*DATA*
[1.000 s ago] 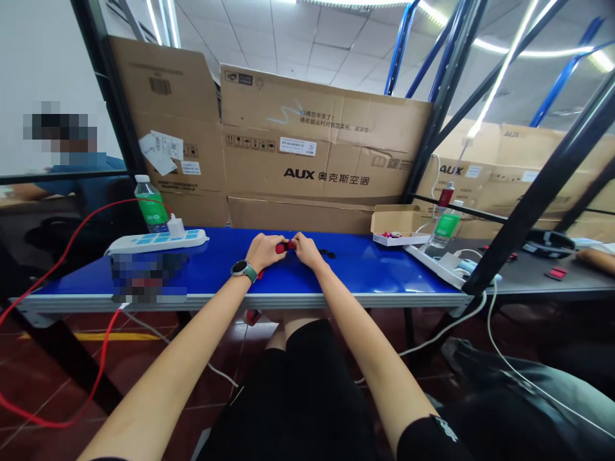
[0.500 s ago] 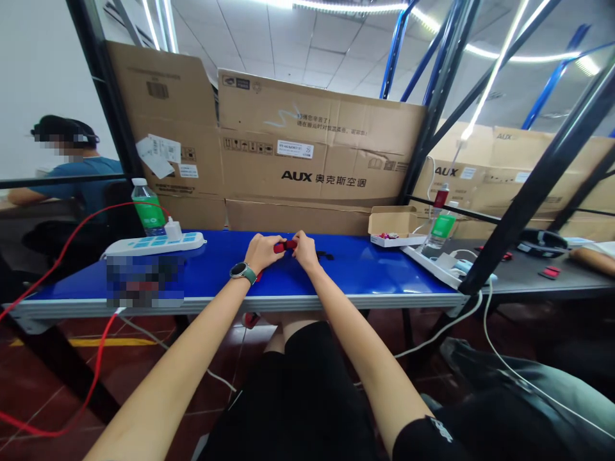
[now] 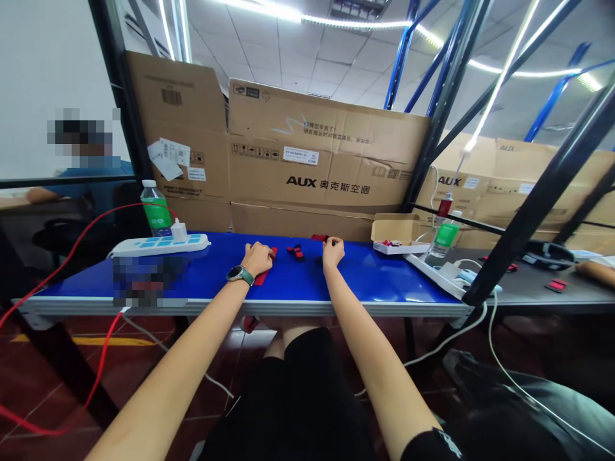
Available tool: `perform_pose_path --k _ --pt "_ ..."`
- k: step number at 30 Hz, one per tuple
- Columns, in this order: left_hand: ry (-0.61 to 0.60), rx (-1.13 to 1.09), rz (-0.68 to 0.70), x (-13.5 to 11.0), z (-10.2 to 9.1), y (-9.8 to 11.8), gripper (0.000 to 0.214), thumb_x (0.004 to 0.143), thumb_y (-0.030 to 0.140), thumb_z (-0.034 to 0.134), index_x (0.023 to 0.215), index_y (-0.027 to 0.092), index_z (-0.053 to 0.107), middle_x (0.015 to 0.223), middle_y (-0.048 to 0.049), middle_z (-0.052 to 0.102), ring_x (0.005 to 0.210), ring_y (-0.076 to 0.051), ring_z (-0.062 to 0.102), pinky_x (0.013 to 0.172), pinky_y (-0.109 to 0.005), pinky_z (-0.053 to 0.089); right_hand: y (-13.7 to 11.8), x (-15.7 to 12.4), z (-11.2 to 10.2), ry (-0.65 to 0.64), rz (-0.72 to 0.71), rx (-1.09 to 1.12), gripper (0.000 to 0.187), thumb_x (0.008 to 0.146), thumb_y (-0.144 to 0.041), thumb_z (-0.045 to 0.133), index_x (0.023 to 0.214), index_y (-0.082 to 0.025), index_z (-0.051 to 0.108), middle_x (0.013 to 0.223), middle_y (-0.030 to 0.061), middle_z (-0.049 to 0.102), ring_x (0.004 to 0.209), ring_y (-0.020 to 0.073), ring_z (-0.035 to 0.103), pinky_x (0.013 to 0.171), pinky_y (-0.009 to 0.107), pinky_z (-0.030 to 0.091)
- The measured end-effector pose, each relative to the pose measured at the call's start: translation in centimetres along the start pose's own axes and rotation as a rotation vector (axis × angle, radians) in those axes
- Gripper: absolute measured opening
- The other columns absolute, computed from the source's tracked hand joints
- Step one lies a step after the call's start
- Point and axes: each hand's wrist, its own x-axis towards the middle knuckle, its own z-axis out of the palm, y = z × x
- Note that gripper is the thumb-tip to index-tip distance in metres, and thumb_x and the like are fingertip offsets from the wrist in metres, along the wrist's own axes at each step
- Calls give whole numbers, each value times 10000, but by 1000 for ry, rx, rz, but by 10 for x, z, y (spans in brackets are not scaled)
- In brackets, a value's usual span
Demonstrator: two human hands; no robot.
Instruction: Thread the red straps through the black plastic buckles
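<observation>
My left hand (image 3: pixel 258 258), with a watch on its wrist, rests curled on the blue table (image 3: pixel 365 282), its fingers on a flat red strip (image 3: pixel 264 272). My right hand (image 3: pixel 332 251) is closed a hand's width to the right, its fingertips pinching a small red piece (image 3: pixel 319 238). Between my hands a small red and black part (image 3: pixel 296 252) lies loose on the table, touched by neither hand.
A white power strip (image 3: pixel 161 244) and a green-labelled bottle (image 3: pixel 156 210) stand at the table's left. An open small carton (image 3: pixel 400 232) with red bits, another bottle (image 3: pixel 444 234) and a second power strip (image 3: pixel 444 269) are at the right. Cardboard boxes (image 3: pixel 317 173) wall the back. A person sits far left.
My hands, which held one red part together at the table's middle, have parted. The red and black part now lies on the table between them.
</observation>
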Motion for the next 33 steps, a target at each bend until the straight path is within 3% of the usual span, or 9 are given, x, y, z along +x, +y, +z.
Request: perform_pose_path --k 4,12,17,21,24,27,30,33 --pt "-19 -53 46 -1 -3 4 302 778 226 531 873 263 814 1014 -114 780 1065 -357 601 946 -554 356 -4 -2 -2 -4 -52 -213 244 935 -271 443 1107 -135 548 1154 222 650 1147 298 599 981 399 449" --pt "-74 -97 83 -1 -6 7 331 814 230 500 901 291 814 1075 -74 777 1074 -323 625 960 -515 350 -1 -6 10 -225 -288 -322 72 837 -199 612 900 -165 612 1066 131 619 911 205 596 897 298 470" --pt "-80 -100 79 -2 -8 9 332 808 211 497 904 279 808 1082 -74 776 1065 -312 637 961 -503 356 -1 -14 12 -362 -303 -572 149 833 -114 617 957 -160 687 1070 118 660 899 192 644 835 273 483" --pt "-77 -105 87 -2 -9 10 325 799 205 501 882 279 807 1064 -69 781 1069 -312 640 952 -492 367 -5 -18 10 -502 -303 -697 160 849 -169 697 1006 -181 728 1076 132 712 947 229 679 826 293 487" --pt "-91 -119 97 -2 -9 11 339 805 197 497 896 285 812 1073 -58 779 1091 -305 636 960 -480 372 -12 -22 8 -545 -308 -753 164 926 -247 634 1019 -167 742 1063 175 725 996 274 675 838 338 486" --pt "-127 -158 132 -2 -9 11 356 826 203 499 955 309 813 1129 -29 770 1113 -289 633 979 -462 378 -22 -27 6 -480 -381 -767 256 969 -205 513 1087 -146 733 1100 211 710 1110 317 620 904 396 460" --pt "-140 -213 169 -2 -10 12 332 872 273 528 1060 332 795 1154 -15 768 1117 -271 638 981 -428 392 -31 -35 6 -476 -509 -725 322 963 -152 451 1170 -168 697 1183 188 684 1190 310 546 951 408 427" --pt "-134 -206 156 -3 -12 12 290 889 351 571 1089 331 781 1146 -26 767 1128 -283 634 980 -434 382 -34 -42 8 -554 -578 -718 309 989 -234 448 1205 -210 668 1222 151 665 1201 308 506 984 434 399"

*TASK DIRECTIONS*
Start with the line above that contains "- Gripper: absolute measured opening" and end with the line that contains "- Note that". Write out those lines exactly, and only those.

*RESULT OF THE TASK*
- Gripper: absolute measured opening
- The other columns absolute, computed from the source's tracked hand joints
- Step one lies a step after the call's start
- Point and axes: each hand's wrist, its own x-axis towards the middle knuckle, its own z-axis out of the palm, y = z × x
- Note that gripper is the thumb-tip to index-tip distance in metres, and thumb_x and the like are fingertip offsets from the wrist in metres, along the wrist's own axes at each step

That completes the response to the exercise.